Do Xbox One cooling fans really work?
The promise of Xbox One cooling fans
While Microsoft positions Xbox One as a cohesive gaming console, some third-party accessory manufacturers suggest using external cooling solutions, which promise to reduce overall system temperatures. Packed with an array of external fans, these aim to increase airflow, preventing your console from getting too toasty.
The Xbox One runs relatively cool on its own. However, high temperatures can degrade hardware over time, reducing your console's expected lifespan. Especially in hot environments, the worry of irreversible damage shouldn't be ignored.
So do Xbox One cooling fans actually work?
We put a duo of Xbox One cooling systems to the test, each designed for Microsoft's flagship Xbox One X console. Touting 4K resolutions and High Dynamic Range (HDR) images, Redmond's beastly machine packs some serious heat-generating hardware under the hood. Its custom-built internal cooling is sufficient for the most part, but third-party solutions can be tempting.
For this test, we used two USB-powered fans from Pandaren and Lictin, positioned among the top results at Amazon UK. While promising similar benefits, Pandaren's cooler (opens in new tab) attaches to the rear exhaust, while Lictin has a pricier vertical stand (opens in new tab) that pushes air into the console's right-hand vent. Both Pandaren and Lictin leverage three fans, at 4,000 RPM and 5,000 RPM respectively.
We ran a 4K HDR version of Hitman's first season for 30 minutes at a time, allowing the console to accumulate heat. After the period of intense gameplay, we recorded its final temperature across various sectors of the console. Each test was conducted twice after the console cooled, with results condensed into an average figure.
|Location||No cooler||Pandaren cooler||Lictin vertical cooler|
|Rear vent||53C (127F)||60C (140F)||55C (131F)|
|Top||35C (95F)||36C (97F)||35C (95F)|
|Left vent||32C (90F)||32C (90F)||32C (90F)|
|Right vent||41C (106F)||42C (108F)||40C (104F)|
As found in our previous Xbox One X thermal tests, the rear exhaust is hottest, with heavy airflow from the rear. It appears Pandaren's solution blocks this vent, leading to the highest average temperature increase, with highs of 61.4C (about 140F). This rear-mounted design may do harm than good for your console, raising temperatures system-wide.
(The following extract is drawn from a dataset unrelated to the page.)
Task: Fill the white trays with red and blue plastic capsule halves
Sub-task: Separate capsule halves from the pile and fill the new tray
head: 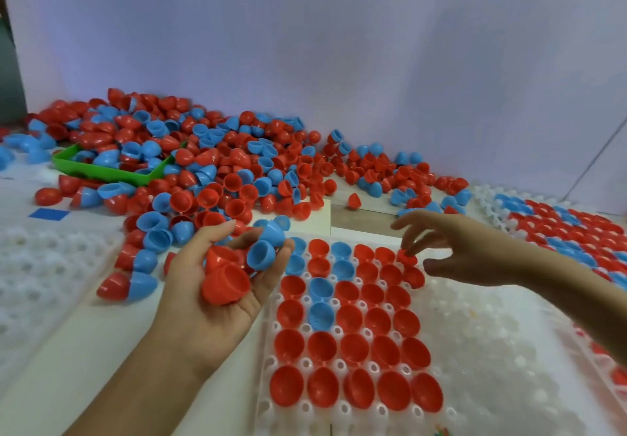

The vertical stand was cooler, but our Xbox One X still ran even cooler by itself. While we didn't find a huge temperature rise, the stand seemingly had no effect on overall thermals. And priced around $20, it's hard to justify the purchase for only minor fluctuations.
The Xbox One X is cooled by design, packing the necessary internal cooling systems to handle its heat output. As with other Microsoft hardware, the Xbox team is comprised of top industry engineers aiming for a streamlined gaming experience. Its heavily-marketed combination of vapor-chamber cooling and a centrifugal fan pump out adequate heat, clearly without the need for external aid.
I've always been skeptical of external cooling fans, and our findings make it hard to recommend them to anyone. Adding surplus fans seemingly brings little benefit, simply moving around hot air or blocking up important ventilation.
Keeping your Xbox One X cool
If you're having issues with your Xbox One X overheating, there are steps to keep your console cool. Most importantly, consider your console's positioning, ensuring good ventilation from all angles. If you're squeezing your console into tight spaces, you may have future problems.
We also recommend your console stays clean, so you should ensure dust doesn't accumulate around integrated vents. Using a dust cloth and compressed air, you should keep vents and ports clear whenever possible. For more details on cleaning your Xbox One, check out our beginner's guide.
Forget the fancy fans, stick with air.
While Xbox One cooling fans are tempting, they may do more harm than good. With ventilation and regular cleaning, your Xbox One should stay cool.